I'm an inventor. Another way of saying that is I'm a software engineer. We invent algorithms to solve problems daily. This is why computer science is called an art. Imagination, baby.

So yesterday I was kicking around a couple of inventions for this time of pandemic.

  1. The Queue: that "take a number", red plastic dispenser we are all familiar with at our local deli is The Queue. Only we  make it a phone app to help Walmart, TJS and other stores to prevent lines.
  2. The Rotation: Home owners can skip mortgage payments, renters can't. Home owners are matched with renters where the home owner skips a payment in order to pay someone's rent. Perhaps this is Match.com for owners and renters?
Why these two solutions? Essential retail stores are grappling with how best to manage lines of social distancing during the pandemic. The Queue is one solution. NPR and others are reporting that the Federal bail out includes provisions for home owners and not renters. This is unfair. So, we the people can do something about that if we so choose. The Rotation is one solution.
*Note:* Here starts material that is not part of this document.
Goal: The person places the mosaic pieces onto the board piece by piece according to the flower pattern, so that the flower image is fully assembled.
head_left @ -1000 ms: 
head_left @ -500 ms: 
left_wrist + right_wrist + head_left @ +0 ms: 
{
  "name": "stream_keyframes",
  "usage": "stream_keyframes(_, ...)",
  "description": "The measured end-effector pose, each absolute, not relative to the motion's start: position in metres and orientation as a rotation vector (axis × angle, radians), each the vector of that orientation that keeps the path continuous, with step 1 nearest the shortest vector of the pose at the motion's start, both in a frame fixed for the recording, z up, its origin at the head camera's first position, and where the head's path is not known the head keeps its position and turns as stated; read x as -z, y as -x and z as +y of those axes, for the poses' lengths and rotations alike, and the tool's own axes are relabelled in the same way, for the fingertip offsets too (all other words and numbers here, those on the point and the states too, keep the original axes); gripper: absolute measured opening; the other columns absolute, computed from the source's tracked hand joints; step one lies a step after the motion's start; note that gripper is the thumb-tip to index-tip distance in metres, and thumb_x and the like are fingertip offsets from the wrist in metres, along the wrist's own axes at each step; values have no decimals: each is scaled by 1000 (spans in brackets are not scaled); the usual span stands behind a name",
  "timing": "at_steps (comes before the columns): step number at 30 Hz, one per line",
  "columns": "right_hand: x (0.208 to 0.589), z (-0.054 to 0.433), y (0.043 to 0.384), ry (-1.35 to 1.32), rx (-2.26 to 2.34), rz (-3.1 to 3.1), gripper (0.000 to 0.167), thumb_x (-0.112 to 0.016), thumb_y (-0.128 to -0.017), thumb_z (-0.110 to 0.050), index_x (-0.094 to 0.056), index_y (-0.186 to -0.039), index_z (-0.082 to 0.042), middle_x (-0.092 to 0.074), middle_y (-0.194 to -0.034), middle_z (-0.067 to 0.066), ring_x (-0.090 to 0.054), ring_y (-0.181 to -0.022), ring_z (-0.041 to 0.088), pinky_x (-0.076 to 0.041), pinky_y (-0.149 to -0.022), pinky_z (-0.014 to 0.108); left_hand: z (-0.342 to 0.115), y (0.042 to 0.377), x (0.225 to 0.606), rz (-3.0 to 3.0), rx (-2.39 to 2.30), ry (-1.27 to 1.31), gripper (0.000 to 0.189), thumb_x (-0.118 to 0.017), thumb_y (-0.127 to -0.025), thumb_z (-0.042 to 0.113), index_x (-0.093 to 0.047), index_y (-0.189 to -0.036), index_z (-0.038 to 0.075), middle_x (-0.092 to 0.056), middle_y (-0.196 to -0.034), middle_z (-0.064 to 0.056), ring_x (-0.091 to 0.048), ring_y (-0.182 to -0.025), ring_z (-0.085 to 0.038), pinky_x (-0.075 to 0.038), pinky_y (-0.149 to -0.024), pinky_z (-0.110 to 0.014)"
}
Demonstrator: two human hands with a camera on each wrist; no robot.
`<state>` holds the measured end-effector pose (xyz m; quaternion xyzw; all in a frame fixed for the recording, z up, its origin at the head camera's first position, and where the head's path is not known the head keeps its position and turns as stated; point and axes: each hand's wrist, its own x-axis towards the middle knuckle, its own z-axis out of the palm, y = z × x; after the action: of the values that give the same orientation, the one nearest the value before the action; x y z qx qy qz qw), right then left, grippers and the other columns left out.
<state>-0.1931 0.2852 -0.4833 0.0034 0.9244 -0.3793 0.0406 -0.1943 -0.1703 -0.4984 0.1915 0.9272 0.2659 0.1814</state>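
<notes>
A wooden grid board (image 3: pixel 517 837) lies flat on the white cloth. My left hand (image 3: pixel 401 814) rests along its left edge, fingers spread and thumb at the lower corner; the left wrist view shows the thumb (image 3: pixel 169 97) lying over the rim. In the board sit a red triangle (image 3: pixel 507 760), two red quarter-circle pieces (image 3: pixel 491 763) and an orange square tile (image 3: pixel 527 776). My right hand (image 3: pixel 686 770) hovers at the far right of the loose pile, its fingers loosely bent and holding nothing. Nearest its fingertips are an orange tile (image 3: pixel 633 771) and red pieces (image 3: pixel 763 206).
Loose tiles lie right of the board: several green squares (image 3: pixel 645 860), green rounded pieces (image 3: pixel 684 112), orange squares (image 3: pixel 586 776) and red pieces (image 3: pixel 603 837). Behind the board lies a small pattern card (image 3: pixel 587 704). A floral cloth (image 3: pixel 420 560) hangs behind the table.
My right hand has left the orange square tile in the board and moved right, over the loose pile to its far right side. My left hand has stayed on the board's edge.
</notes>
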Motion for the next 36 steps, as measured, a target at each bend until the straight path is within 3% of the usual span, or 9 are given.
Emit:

Odds are if you need a job then making one of your own can be an option. If you need a job then this is what this essay is all about.

One challenge with these inventions is that I'm a software engineer. I don't have a problem finding a job. If all you have is a hammer then everything looks like a nail. My hammer is software engineering so my nail will always be to write an app for that. But, software engineers are not the community most affected by the pandemic. We work remote easily. We need inventions for the service people out of work.

I thought I'd walk you through my process because the process itself you may find useful.

First up is don't edit and write at the same time. Go with your stream of consciousness. This is why I did not just dismiss my initial ideas here. Just let it rip. I'm a writer and I get writer's block. The advice that worked best for me is not to mix editing and stream of consciousness. Just have at it. Everyone's first blush is probably a failure of an idea. The notion is to learn from your failures. You can't learn from your failures unless you fail. So fail, damn it.

My first blush then is to immediately think of an app like a phone app to help people queue. Or the Match.com app to match home owners with renters to help each other stay at home.

But that's not the point. The point is to get you a job. New market conditions make new jobs possible albeit disruption like with innovation or disruption like with pandemics. So what I got right is identifying new market opportunities. What I got wrong is that I can easily create myself a new job with each of those but that's not my concern. I already have one. My concern is to help you find a job and you are not a software engineer.

Well, if you are a software engineer get cracking on The Queue and The Rotation software!

You need a job and you are not a software engineer. Can we make The Queue and The Rotation service jobs that service people currently unemployed can do?

Well, next I have to go back to first principles.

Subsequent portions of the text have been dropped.